A falta de ação das plataformas para defender os direitos humanos e a democracia na região do Oriente Médio e do Norte da África, que passa por um momento de instabilidade política e conflitos militares, foi o tema central de um evento realizado nesta segunda-feira (11) pela organização internacional Digital Action. A situação crítica dos palestinos, após o endurecimento do conflito entre Israel e Hamas, que já dura cinco meses, teve destaque no evento. A gerente de campanhas do Digital Action, Mona Shtaya, afirmou que a população palestina está sofrendo ataques de desinformação e discursos de ódio de maneira generalizada nas plataformas digitais, endossando episódios de violência física contra esse povo. “A desinformação está matando pessoas”, alertou. Em outubro passado, dias após o início da guerra, organizações internacionais já haviam pedido às bigtech que atuassem contra discursos violentos direcionados à população palestina bem como à israelense.
Além disso, de acordo com Mona, as plataformas da Meta, as mais usadas na região para comunicação e denúncia de episódios de violência, estão censurando postagens favoráveis à Palestina, diminuindo o alcance de conteúdos – prática chamada de shadowban – produzidos pela própria população para documentar os crimes de guerra que estão acontecendo em Gaza. “As políticas de moderação de conteúdo da Meta são enviesadas contra palestinos”, concluiu a ativista.
De aliadas da Primavera Árabe a ferramentas do ódio
Outro assunto levantado pelas participantes foram as eleições presidenciais na Tunísia, marcadas para o mês de novembro. Esse é o primeiro pleito eleitoral após a dissolução do Parlamento tunisiano, em 2021, pelo então presidente Kaïs Saïed que passou a governar o país por decreto. A Tunísia foi o estopim da Primavera Árabe, movimento popular que teve início em 2010 e que reivindicou o fim dos governos autoritários na região do Oriente Médio e do Norte da África.
Emna Mizouni, jornalista e ativista tunisiana, comentou sobre o papel das empresas de tecnologia na história recente do país. Mizouni lembrou que, na época da Primavera Árabe, as tecnologias digitais foram importantes para a articulação dos cidadãos, permitindo que eles se comunicassem e organizassem os protestos. “As empresas de tecnologia eram apoiadoras da revolução, mas agora, estão por trás de diversos tipos de violência”, afirmou Emna.
Como explicou a jornalista, atualmente discursos violentos contra populações negras, LGBTQIAP+ e críticos ao governo estão tomando conta das plataformas no país, como Facebook e TikTok.

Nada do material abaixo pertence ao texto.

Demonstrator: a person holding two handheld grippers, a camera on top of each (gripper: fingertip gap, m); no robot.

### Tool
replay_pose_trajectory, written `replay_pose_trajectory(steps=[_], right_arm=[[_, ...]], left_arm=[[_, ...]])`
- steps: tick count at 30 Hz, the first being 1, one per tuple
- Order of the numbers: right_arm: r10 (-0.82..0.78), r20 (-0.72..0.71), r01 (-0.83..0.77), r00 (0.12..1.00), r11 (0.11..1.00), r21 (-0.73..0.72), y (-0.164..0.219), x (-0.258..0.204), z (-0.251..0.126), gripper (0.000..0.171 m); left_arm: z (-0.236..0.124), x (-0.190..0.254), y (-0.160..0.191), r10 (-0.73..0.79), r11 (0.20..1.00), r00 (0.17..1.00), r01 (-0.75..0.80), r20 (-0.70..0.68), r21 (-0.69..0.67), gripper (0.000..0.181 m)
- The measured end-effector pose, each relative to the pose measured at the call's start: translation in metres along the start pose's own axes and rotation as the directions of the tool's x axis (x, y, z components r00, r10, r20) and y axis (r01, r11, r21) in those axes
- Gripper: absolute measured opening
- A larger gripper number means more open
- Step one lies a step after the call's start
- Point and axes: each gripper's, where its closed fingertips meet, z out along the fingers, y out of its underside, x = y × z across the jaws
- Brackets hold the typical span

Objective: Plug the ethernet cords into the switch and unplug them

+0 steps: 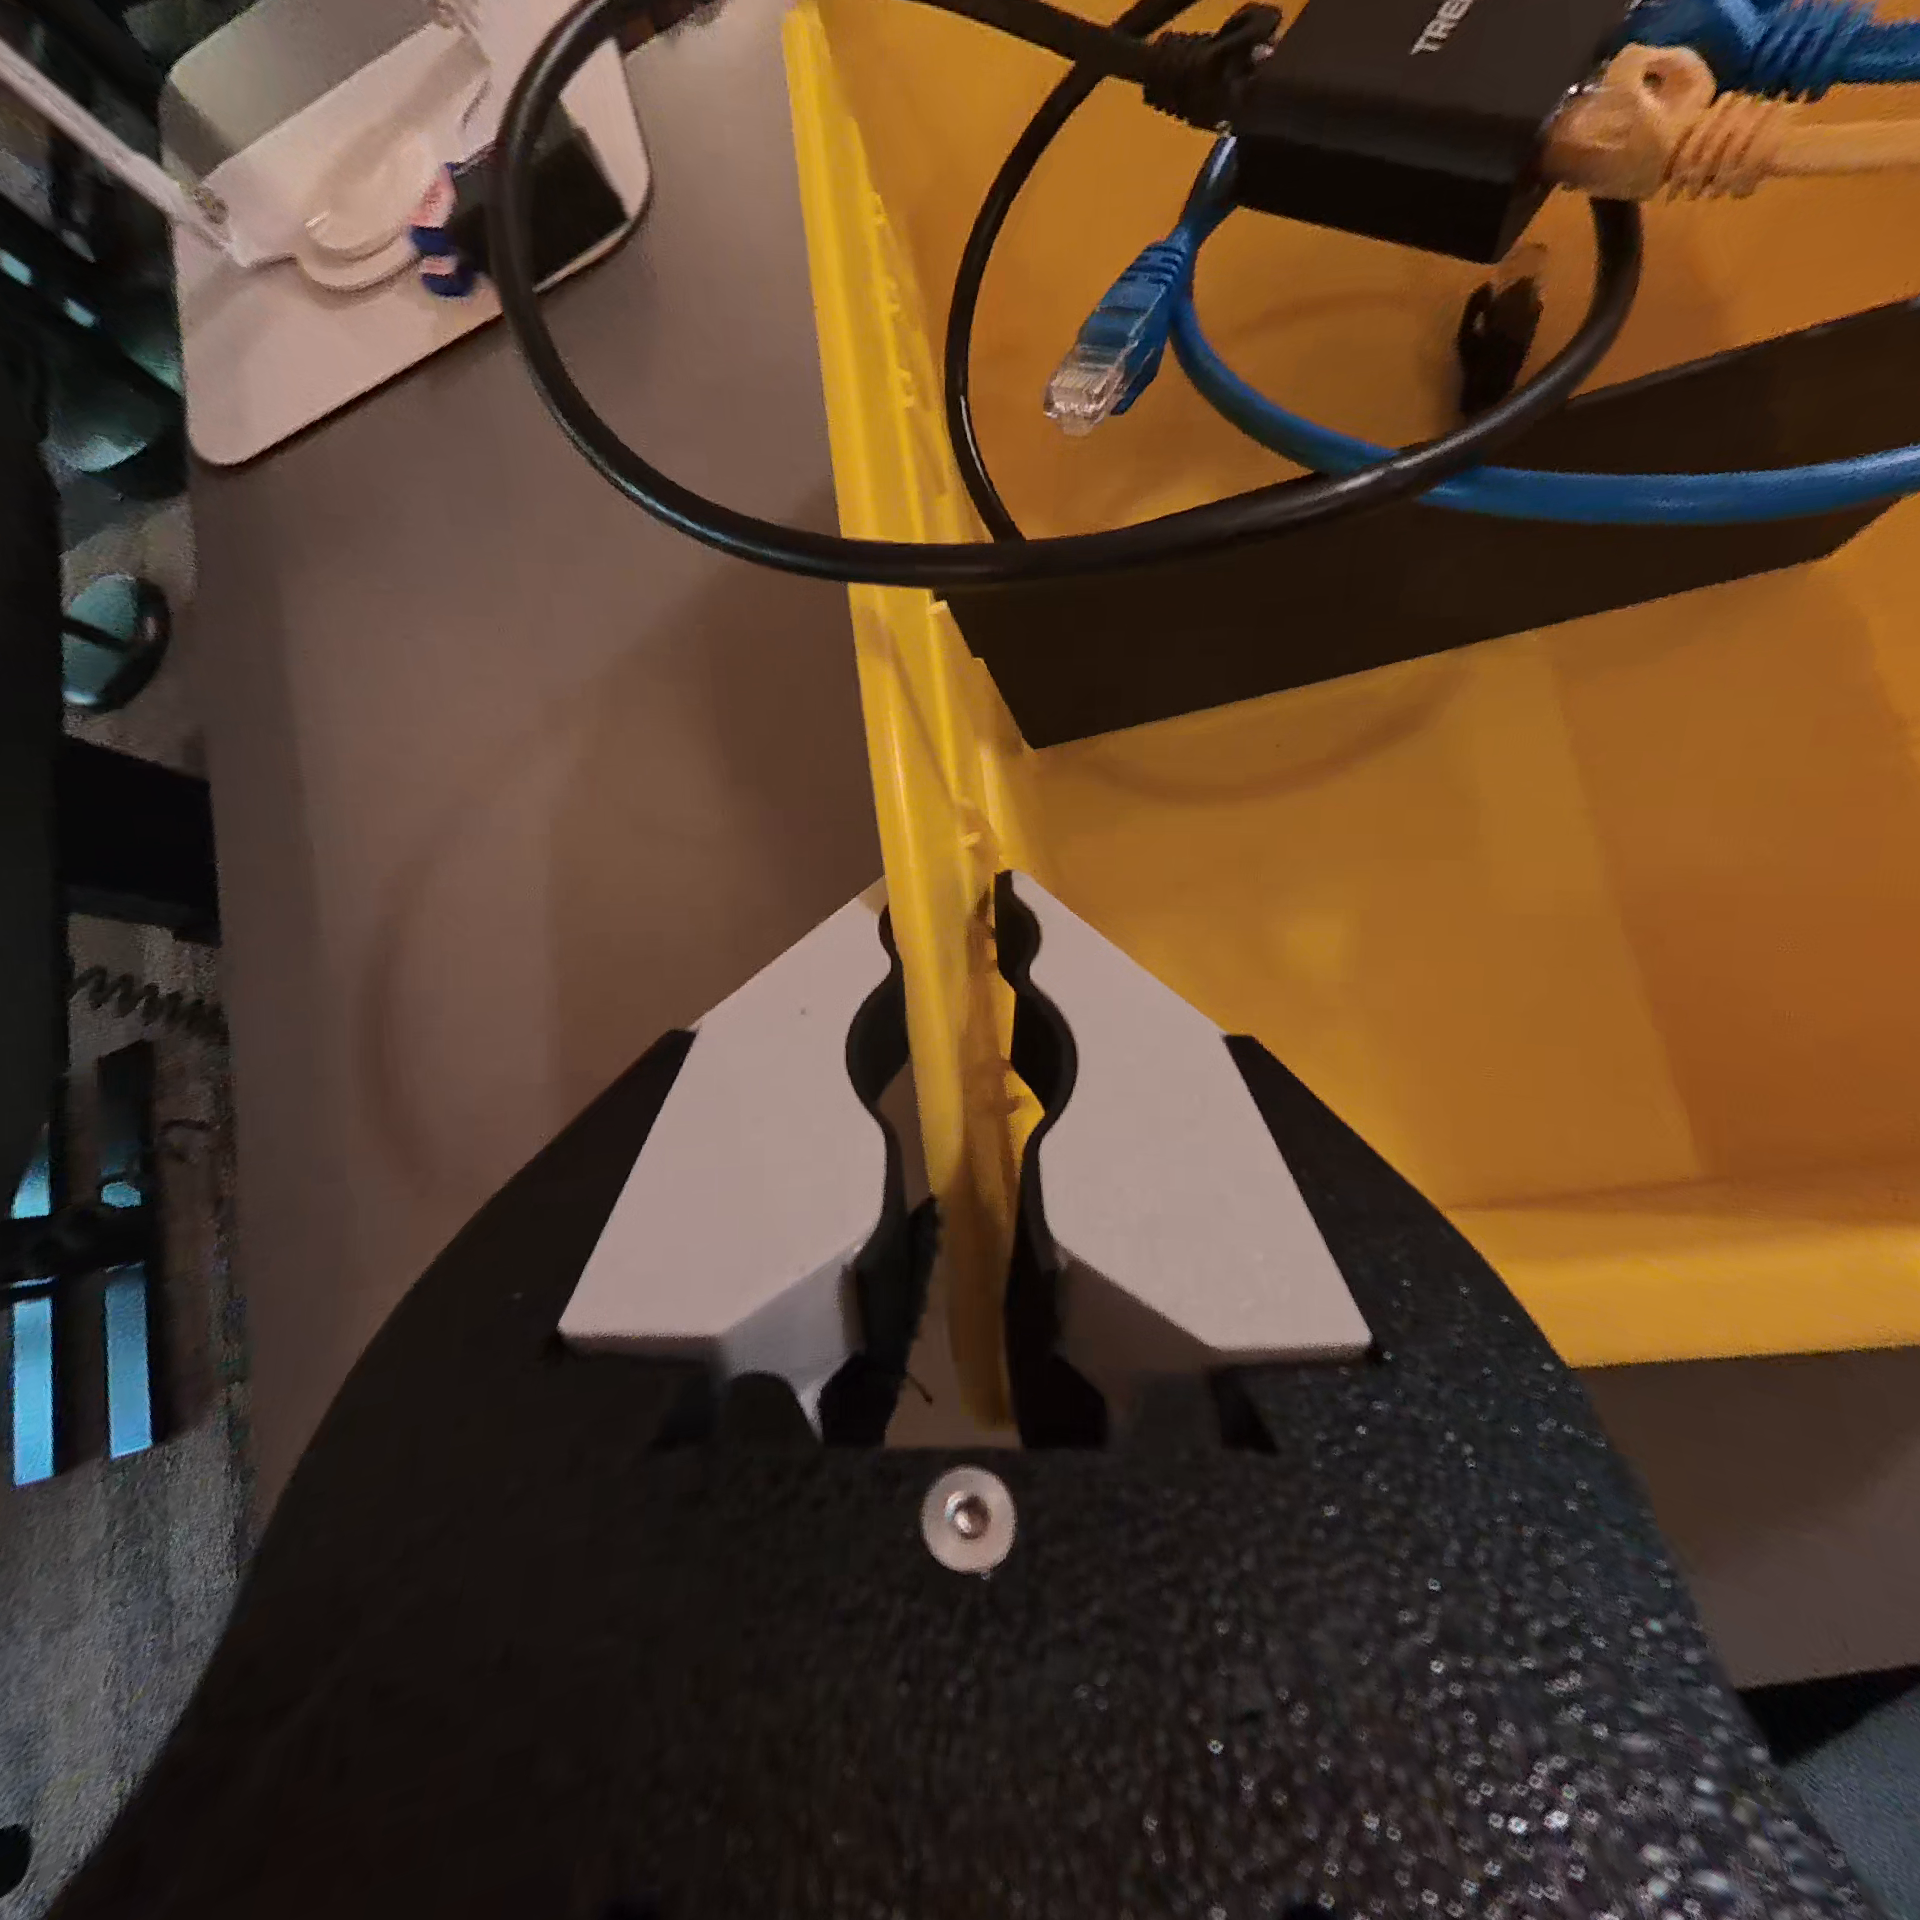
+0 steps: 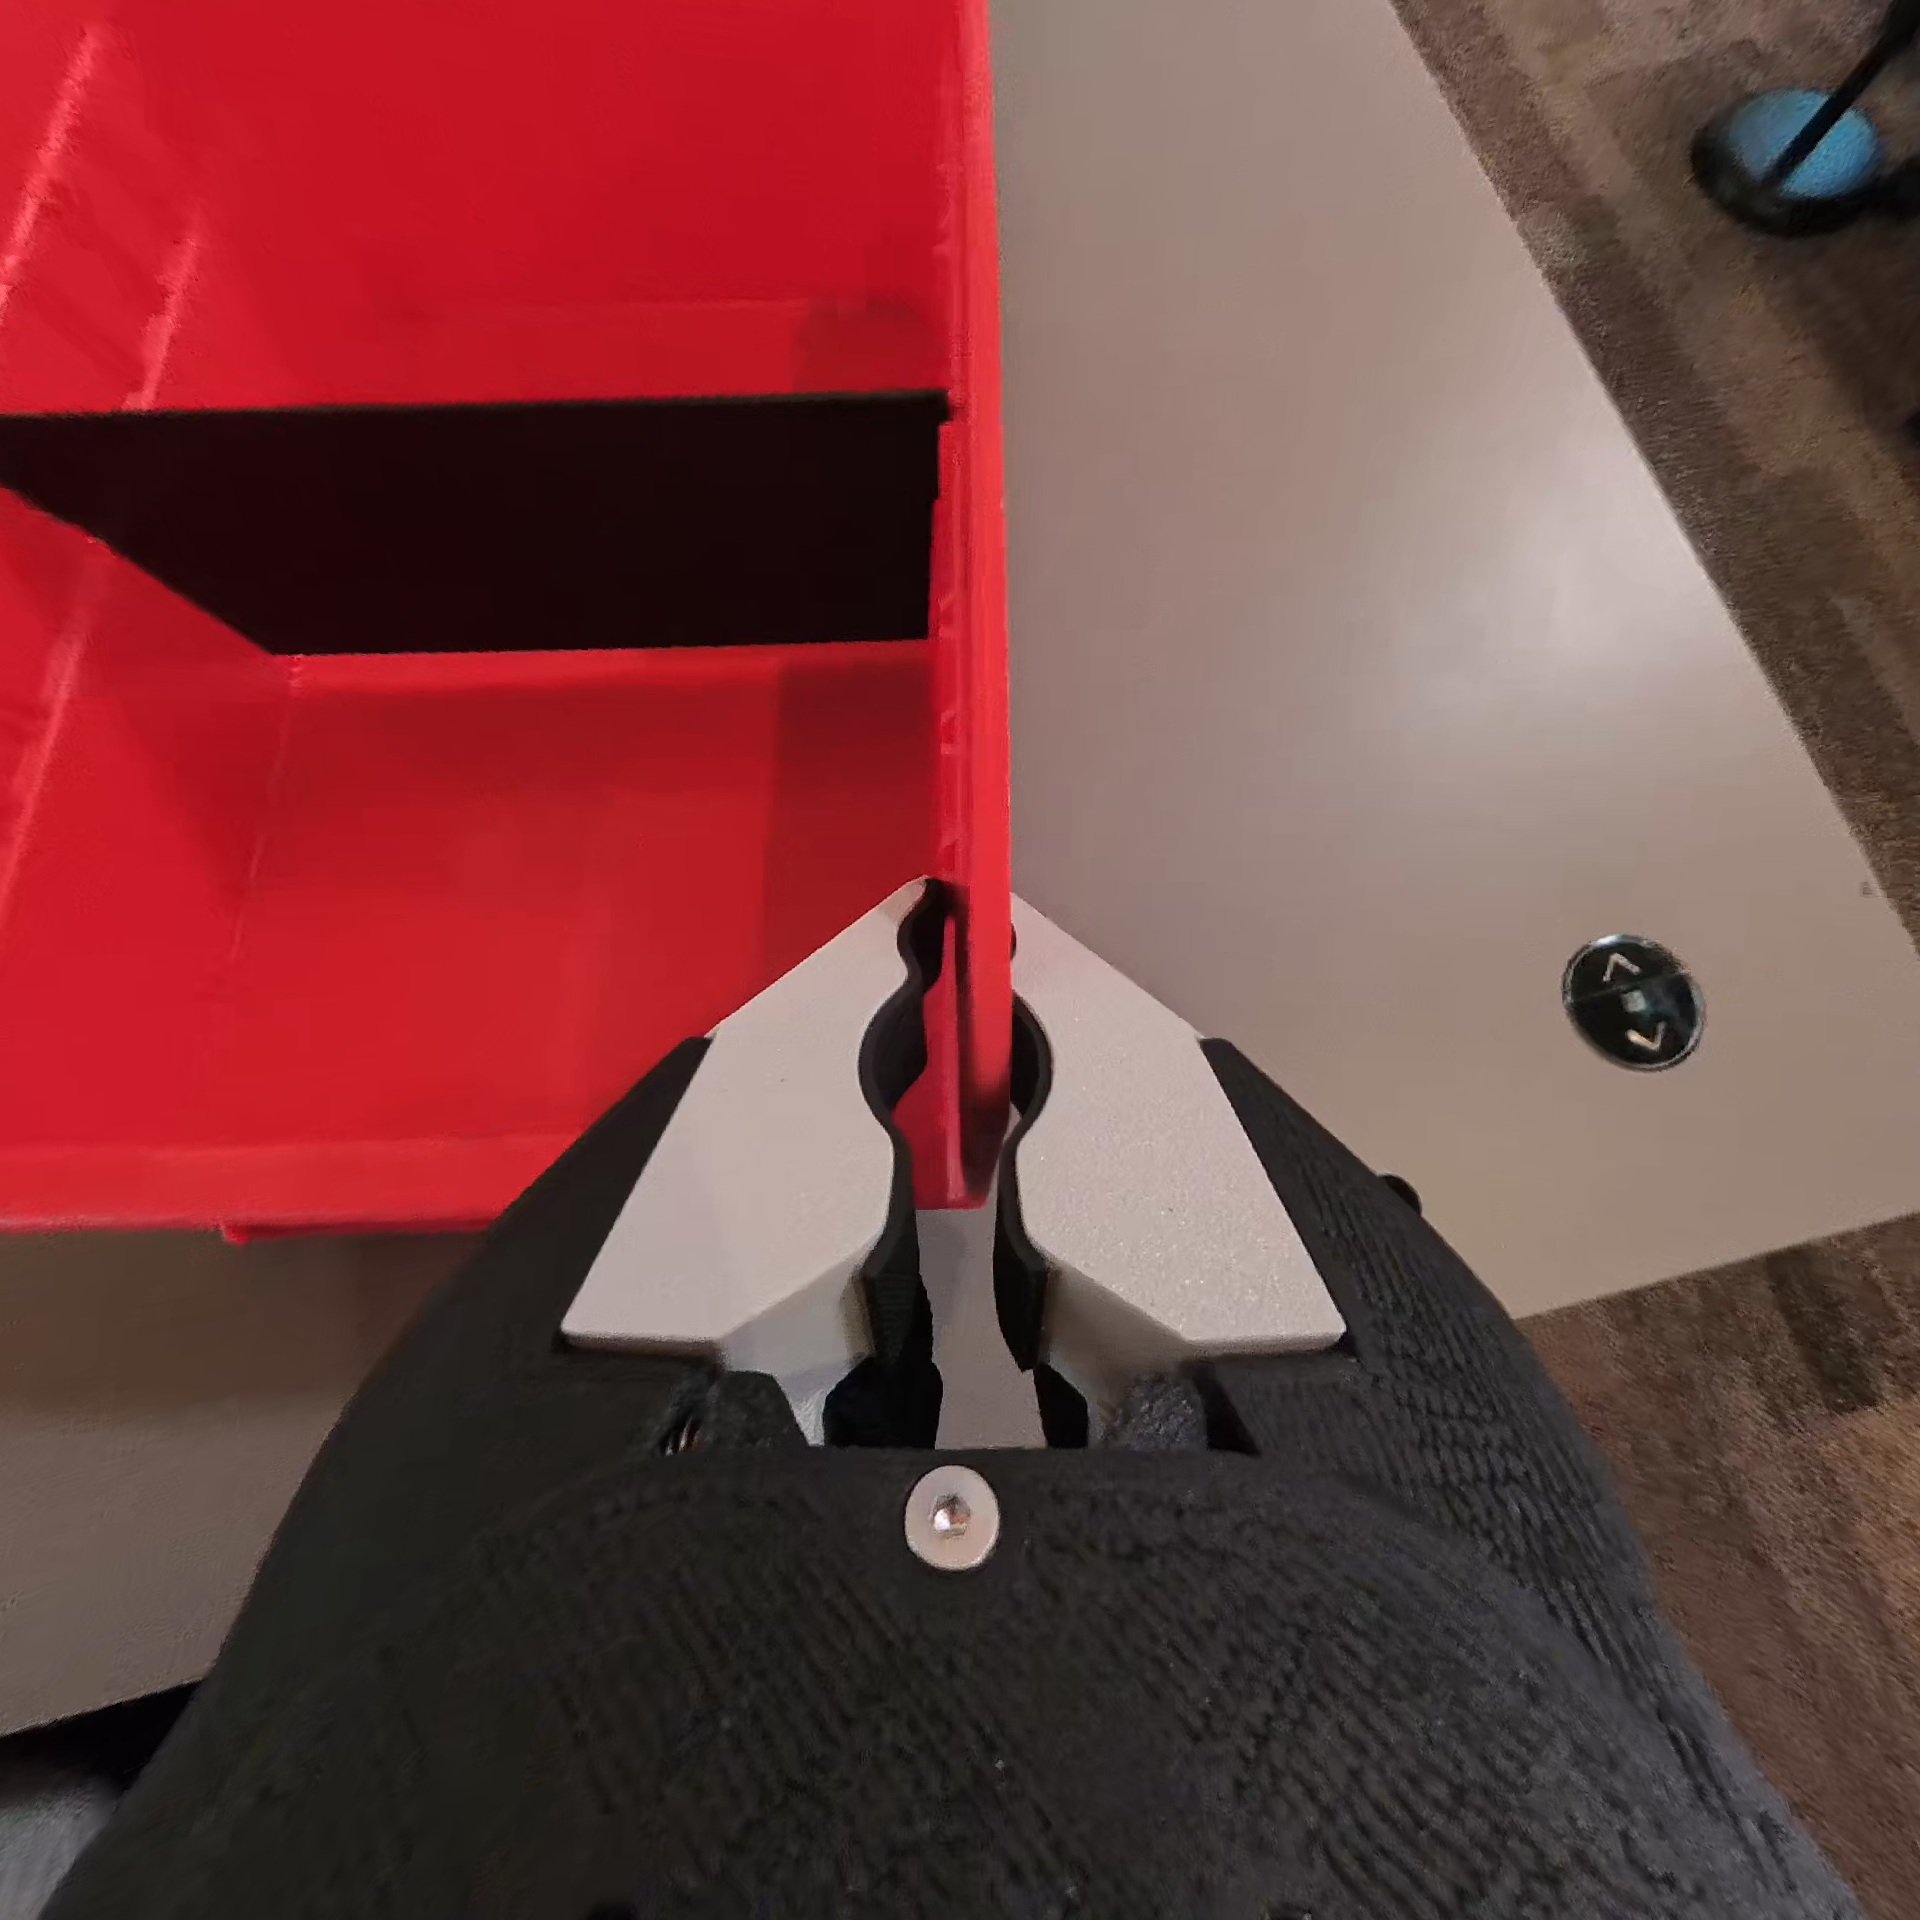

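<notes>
bins come first, it seems: neither hand-held gripper is on a cord yet. left hand-held gripper is closed narrow on the side wall of the yellow bin, one finger inside and one outside. right hand-held gripper pinches the right wall of the red bin the same way. i judge this a setup step, positioning or steadying the bins on the bench before any plugging.

left wrist view alone shows the task's things: the black switch sits at the far end of the yellow bin, beyond a black divider. an orange cord reaches its end, a blue cord lies with its clear plug loose, and a black cable loops over the wall.

right wrist view shows only an empty red bin, bench edge and a round control button.

next move calls for releasing a wall and reaching for the loose blue plug.
</notes>
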Motion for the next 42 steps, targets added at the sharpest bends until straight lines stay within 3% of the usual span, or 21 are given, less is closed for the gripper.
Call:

Além disso, jornalistas, empresários, políticos e qualquer um que postar comentários políticos dissonantes correm o risco de sofrer perseguições pelo governo. “O crescimento de discursos de ódio, infelizmente, não ajuda a transição democrática do país”, pontuou. A violência contra mulheres também foi destaque de um relatório publicado pela organização #ShePersisted, em agosto passado, que apontou como essa população vem sofrendo campanhas de ódio para que seja silenciada.
Já Rasha Younes, pesquisadora do Human Rights Watch, levantou a situação delicada por que passa a população LGBTQIAP+ nos países da região, como Egito, Irã, Jordânia, Líbano e Tunísia. De acordo com Younes, a presença digital dessa população, principalmente em aplicativos de relacionamentos e no Instagram, está sendo utilizada como provas para perseguições e violências on e offline.
“Eles estão perdendo seus empregos, sendo violentados pelas próprias famílias e tendo que se mudar de suas cidades”, relatou a pesquisadora. “E a Meta não respondeu às reclamações enviadas por eles, nem removeu os conteúdos violentos”.
O conselheiro do Oversight Board da Meta, Khalid Mansour, também estava presente no evento e reconheceu a urgência dos temas levantados pelas participantes, afirmando também que o maior desafio do conselho é a obtenção de transparência por parte da bigtech. “O papel da Meta e de outras plataformas é proteger seus usuários. Nós precisamos de mais transparência sobre as decisões que afetam a sociedade e a política”, afirmou.
Para Khalid, outro desafio são os vieses presentes na moderação de conteúdo, que ainda não consegue lidar com as especificidades contextuais e regionais dos usuários e suas publicações. “Ainda há muito trabalho a ser feito”, avaliou o conselheiro.